Task brief: When you reproduce the data, keep every word exactly as it stands and leave the pictures out.
─── Supplied data
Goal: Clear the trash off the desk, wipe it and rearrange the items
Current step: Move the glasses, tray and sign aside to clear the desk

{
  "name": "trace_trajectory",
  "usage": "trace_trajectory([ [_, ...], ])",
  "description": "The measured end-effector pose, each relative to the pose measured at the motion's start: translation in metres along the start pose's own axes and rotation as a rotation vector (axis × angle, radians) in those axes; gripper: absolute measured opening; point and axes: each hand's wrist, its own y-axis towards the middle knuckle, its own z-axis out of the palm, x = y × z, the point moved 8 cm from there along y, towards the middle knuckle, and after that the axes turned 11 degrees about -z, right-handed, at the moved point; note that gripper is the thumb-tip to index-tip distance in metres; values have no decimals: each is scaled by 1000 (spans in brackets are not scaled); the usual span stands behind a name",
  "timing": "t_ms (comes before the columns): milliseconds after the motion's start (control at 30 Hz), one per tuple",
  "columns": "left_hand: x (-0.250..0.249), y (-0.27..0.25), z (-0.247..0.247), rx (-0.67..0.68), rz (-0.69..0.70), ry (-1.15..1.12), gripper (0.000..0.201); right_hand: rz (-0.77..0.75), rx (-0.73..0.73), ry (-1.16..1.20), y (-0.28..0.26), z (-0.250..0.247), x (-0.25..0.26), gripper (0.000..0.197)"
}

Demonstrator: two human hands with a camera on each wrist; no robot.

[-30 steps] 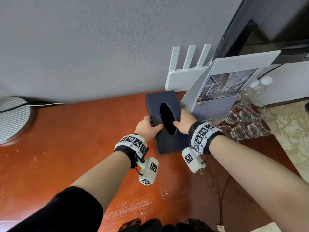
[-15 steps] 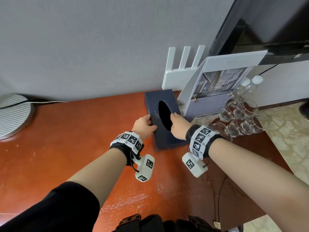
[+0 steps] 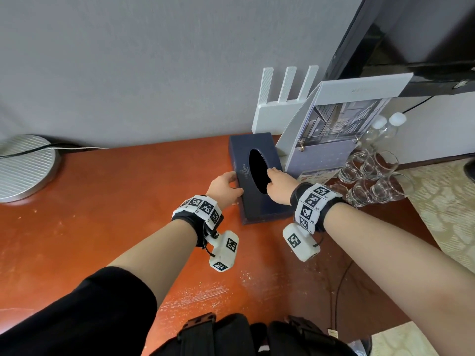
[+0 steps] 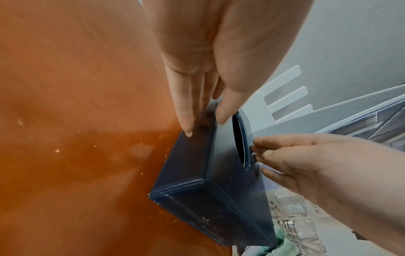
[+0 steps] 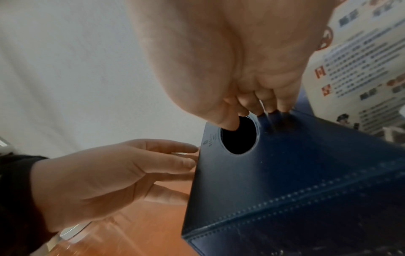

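Observation:
A dark blue tissue box (image 3: 259, 201) with an oval opening in its top lies on the red-brown desk (image 3: 128, 201), its far end near the wall. My left hand (image 3: 225, 186) is at the box's left side. In the left wrist view its straight fingers (image 4: 186, 121) lie against the box's side wall (image 4: 192, 164) and the thumb rests on the top edge. My right hand (image 3: 279, 181) is on the top. The right wrist view shows its thumb (image 5: 230, 123) hooked into the opening and curled fingertips pressing on the lid (image 5: 306, 164).
A white router (image 3: 277, 109) and a leaning calendar board (image 3: 339, 134) stand just behind and right of the box. Several drinking glasses (image 3: 372, 176) and two bottles (image 3: 385, 124) crowd the right. A round metal base (image 3: 23, 168) sits far left. A cable (image 3: 336, 291) and dusty smears (image 3: 205, 291) are on the near desk.
My right hand has slid from the box's right edge onto its top, thumb now in the opening. The left hand's fingers have straightened along the side. The box has barely shifted.

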Motion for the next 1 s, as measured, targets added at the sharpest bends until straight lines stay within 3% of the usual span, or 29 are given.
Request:
trace_trajectory([
  [233, 14, -27, -26, -44, 13, 25, 61, -13, 43, 0, -21, 11, 18, 39],
  [533, 42, -76, -61, -152, 78, 233, 45, -149, 34, -10, -54, 32, 70, 49],
  [867, 85, -123, -69, -32, -6, 665, 40, -309, 167, -150, -83, 69, 128, 34],
  [1000, 113, -140, -75, -36, -67, 702, 38, -392, 287, -263, -86, 91, 150, 31],
])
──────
Written solution:
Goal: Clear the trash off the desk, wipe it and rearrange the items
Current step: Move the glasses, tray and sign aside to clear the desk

{
  "name": "trace_trajectory",
  "usage": "trace_trajectory([ [_, ...], ])",
  "description": "The measured end-effector pose, each relative to the pose measured at the motion's start: translation in metres along the start pose's own axes and rotation as a rotation vector (axis × angle, radians) in those axes; gripper: absolute measured opening; point and axes: each hand's wrist, its own y-axis towards the middle knuckle, its own z-axis out of the palm, x = y × z, the point moved 8 cm from there along y, towards the middle knuckle, and after that the axes turned 11 degrees about -z, right-handed, at the moved point; note that gripper is the thumb-tip to index-tip distance in metres; values have no decimals: each is scaled by 1000 (spans in brackets are not scaled); the usual span stands behind a name",
  "timing": "t_ms (comes before the columns): milliseconds after the motion's start (control at 30 Hz), one per tuple",
  "columns": "left_hand: x (-0.250..0.249), y (-0.27..0.25), z (-0.247..0.247), rx (-0.67..0.68), rz (-0.69..0.70), ry (-1.15..1.12), gripper (0.000..0.201); right_hand: rz (-0.77..0.75), rx (-0.73..0.73), ry (-1.16..1.20), y (-0.28..0.26), z (-0.250..0.247), x (-0.25..0.26), gripper (0.000..0.197)"
}

Demonstrator: two human hands with a camera on each wrist; no robot.

[-30 steps] 
[-15 steps] 
[+0 steps] 
[+0 steps] 
[+0 steps] 

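Observation:
A dark blue tissue box (image 3: 259, 201) with an oval opening in its top lies on the red-brown desk (image 3: 128, 201), its far end near the wall. My left hand (image 3: 225, 186) is at the box's left side. In the left wrist view its straight fingers (image 4: 186, 121) lie against the box's side wall (image 4: 192, 164) and the thumb rests on the top edge. My right hand (image 3: 279, 181) is on the top. The right wrist view shows its thumb (image 5: 230, 123) hooked into the opening and curled fingertips pressing on the lid (image 5: 306, 164).
A white router (image 3: 277, 109) and a leaning calendar board (image 3: 339, 134) stand just behind and right of the box. Several drinking glasses (image 3: 372, 176) and two bottles (image 3: 385, 124) crowd the right. A round metal base (image 3: 23, 168) sits far left. A cable (image 3: 336, 291) and dusty smears (image 3: 205, 291) are on the near desk.
My right hand has slid from the box's right edge onto its top, thumb now in the opening. The left hand's fingers have straightened along the side. The box has barely shifted.
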
Motion for the next 1 s, as measured, targets added at the sharpest bends until straight lines stay within 3% of the usual span, or 29 are given.
Request:
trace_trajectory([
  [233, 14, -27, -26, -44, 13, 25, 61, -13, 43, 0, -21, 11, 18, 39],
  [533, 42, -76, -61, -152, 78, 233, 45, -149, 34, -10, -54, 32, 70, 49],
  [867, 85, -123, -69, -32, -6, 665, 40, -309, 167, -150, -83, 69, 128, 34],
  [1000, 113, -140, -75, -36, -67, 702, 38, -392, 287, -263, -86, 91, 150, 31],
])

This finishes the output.